Freitag, 22. Oktober 2010

Ausser Amélie

Menschen schreiben in Steckbriefen und Anzeigen manchmal, was sie mögen und was sie nicht mögen, wie Amélie. Bei Amélie war das schön, wirklich richtig schön. Aber nur bei Amélie.
Ich denke, wenn ich diese Ich-mag-Sätze lese, darüber nach, was ich mag und was ich gar nicht mag - und jedesmal ist es etwas anderes, was ich gerade besonders mag. Ich mag so viel, und so viel mag ich auch nicht. Und was sagt es überhaupt über einen Menschen aus, und wen interessierts, dass ich Marroni und den Herbst, den Frühherbst mag, dass ich fleischlos glücklich bin und Zigarettenrauch an Sommermorgen liebe?
Ich könnte eine Liste schreiben, davon, was ich mag und was nicht. Diese Liste würde wahrscheinlich unendlich lang werden. Tausend Dinge, die ich liebe und tausend, die ich hasse. Niemand würde sie jemals zu ende lesen, und ich würde nicht mehr über mich wissen, als ich jetzt schon weiss, denn ich weiss ja, was ich mag und was nicht, auch wenn ich jetzt gerade nicht alles aufzählen kann.
Man könnte von allen Menschen Listen machen - Listen mit einem Plus, für das, was sie mögen und Listen mit einem Minus, für das, was sie nicht mögen. Ich mag Honig im Tee, überhaupt mag ich Tee, aber ich mag ihn nicht zubereiten. Dann könnte man auf der Liste vergleichen, wer alles Tee mag mit Honig und gerne Tee zubereiten mag. Und so würde man seine Freunde finden, den perfekten Partner finden, wahrscheinlich.
Man könnte bei den Plus und auch bei den Minus noch einige, sagen wir zehn, wichtige Plus und zehn wichtige Minus angeben, mit einem Doppelstrich unterstrichen oder rote Plus und rote Minus machen. Die müssten dann übereinstimmen, die zehn wichtigen Plus und die zehn wichtigen Minus.
Ich mag besonders: Fussball spielen, Marroni essen, Rotwein bei Regen auf dem Balkon, Pickel ausdrücken und so... Er mag das dann alles auch - und dann ist es langweilig, irgendwie. Oder er mag das alles auch und sieht scheisse aus - also so, wie es mir nicht gefällt. Dann sind die Listen alle für nichts, für nichts gut.
Man braucht nicht immer sagen, ich mag dünne Bücher lesen mit schönen Sätzen und ich mag dies und das. Das interessiert nicht, das ist egal - ausser bei Amélie natürlich!

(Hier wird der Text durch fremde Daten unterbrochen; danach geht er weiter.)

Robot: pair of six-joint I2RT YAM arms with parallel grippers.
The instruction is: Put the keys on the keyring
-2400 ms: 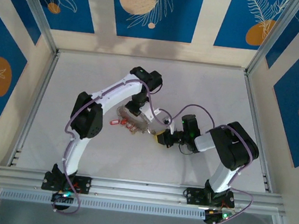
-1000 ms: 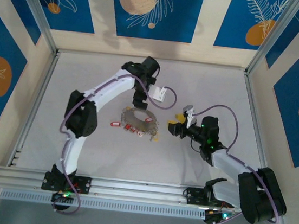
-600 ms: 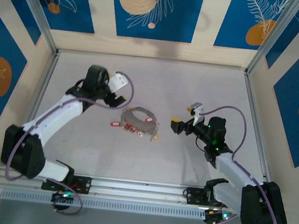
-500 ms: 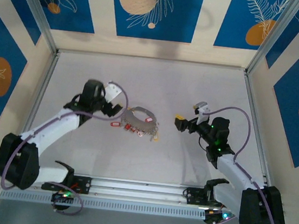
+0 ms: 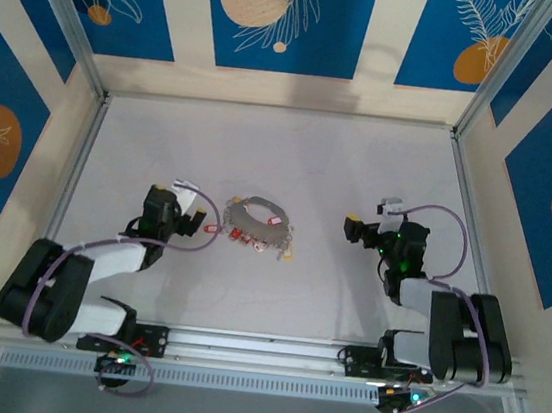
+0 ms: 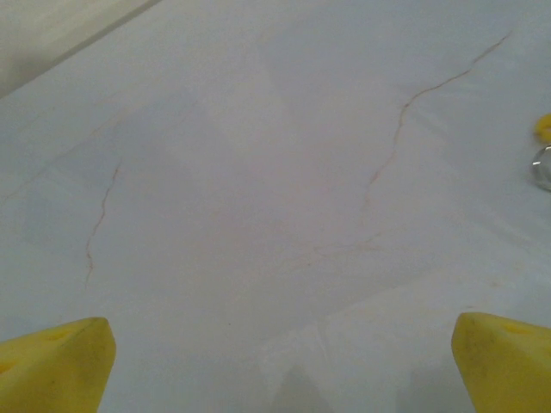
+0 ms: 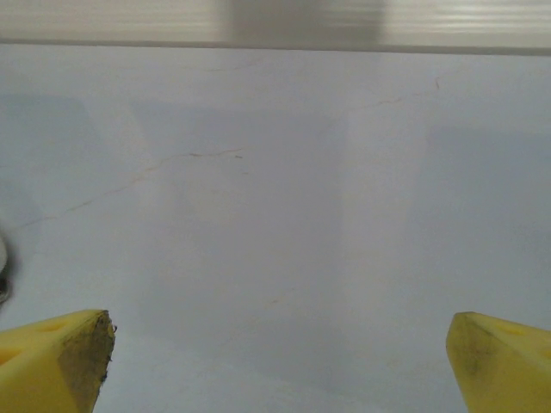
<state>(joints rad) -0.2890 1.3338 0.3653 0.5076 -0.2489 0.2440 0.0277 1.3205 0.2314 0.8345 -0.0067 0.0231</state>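
White table (image 5: 361, 167); keyring (image 5: 256, 202) keys (image 5: 254, 242) too small to distinguish.

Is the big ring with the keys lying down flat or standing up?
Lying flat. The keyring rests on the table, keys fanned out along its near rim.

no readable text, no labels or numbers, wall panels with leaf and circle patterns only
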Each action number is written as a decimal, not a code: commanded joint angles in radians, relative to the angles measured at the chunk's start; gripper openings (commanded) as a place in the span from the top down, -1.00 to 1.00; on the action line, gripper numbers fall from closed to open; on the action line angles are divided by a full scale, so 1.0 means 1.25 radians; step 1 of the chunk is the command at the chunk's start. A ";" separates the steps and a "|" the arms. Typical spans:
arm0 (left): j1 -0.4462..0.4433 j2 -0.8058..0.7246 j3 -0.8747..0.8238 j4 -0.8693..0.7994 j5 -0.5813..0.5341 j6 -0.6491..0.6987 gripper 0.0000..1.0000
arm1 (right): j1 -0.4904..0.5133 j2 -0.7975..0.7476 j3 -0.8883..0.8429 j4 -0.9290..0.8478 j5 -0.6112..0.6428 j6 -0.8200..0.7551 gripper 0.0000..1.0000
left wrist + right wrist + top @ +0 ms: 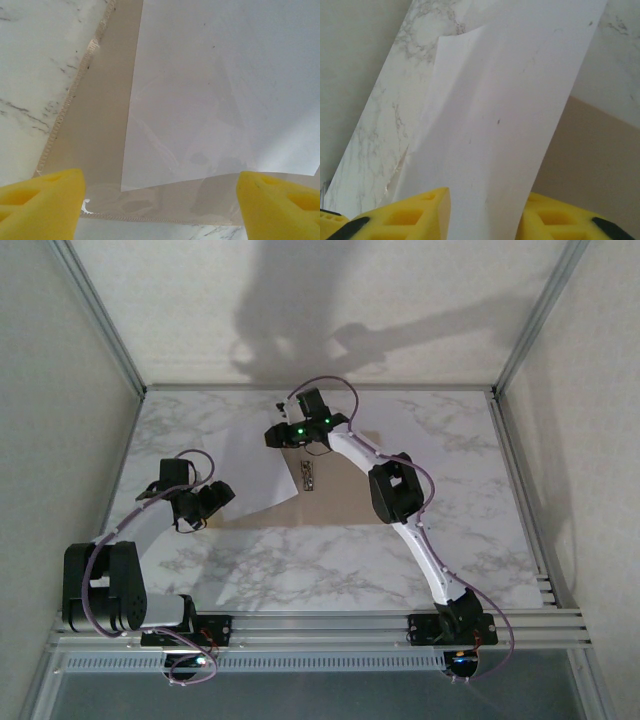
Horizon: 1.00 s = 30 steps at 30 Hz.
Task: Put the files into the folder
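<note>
Two yellow fingers (405,217) stand apart at the bottom edge, and the files (510,110) run up between them as a white sheet whose far left corner curls. The tan folder (590,165) lies on the right, the marble surface (375,145) on the left.

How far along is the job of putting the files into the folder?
Done: the folder lies open, with the files on it. In hand: the right gripper is over a curled sheet, jaws apart; whether it touches, I cannot tell. The left gripper hovers open at a folder corner. Left: probably to flatten the sheets and close the folder.
</note>
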<state>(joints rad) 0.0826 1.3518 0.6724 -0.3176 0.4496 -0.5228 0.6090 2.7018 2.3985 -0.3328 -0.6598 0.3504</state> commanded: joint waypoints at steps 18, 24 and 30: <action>0.008 -0.003 0.000 -0.004 0.004 0.010 -0.58 | -0.002 -0.026 -0.005 -0.051 0.040 -0.052 0.92; 0.008 -0.004 0.000 -0.005 0.007 0.010 -0.58 | -0.001 -0.104 -0.129 0.019 0.111 -0.013 0.95; 0.008 -0.007 0.000 -0.003 0.008 0.011 -0.58 | 0.000 -0.190 -0.271 0.112 0.167 0.050 0.96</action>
<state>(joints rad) 0.0826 1.3518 0.6724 -0.3176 0.4500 -0.5228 0.6090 2.5572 2.1109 -0.2825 -0.5064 0.3626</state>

Aber damit es doch noch abschliessend gesagt wurde: Gestern habe ich gemerkt, dass ich in der Nacht Fenster mag, hohe Fenster ohne Vorhänge. Ich mag in fremde Wohnungen schauen bei Nacht. Besonders mag ich (und an dieser Stelle müsste dann wahrscheinlich ein rotes Plus oder ein doppelt unterstrichenes Plus stehen) schöne Lampen sehen, Kronleuchter und eine wuchernde Pflanze. Das macht Heimweh, Heimweh nach Kindheit, nach Grosseltern und Rösti. Besonders mag ich auch volle Büchergestelle, beleuchtet vom Kronleuchter und daneben die wuchernde Pflanze, vielleicht noch ein Holztisch. Das muss aber nicht sein. Der Holztisch steht unter einem normalen Plus, unter keinem roten oder doppelt unterstrichenen Plus. Kronleuchter, wuchernde Pflanze und volles Büchergestell reichen völlig aus.
Das mag ich, und Rösti mag ich auch. Nur damit es doch noch gesagt wurde.
So, und jetzt zählen wir nicht mehr auf, was wir mögen und was wir nicht mögen. Hören wir damit auf. Das interessiert nicht. Niemanden.
Nur Amélie darf das. Sie darf das, weil es schön ist, wenn sie es tut, wirklich richtig schön.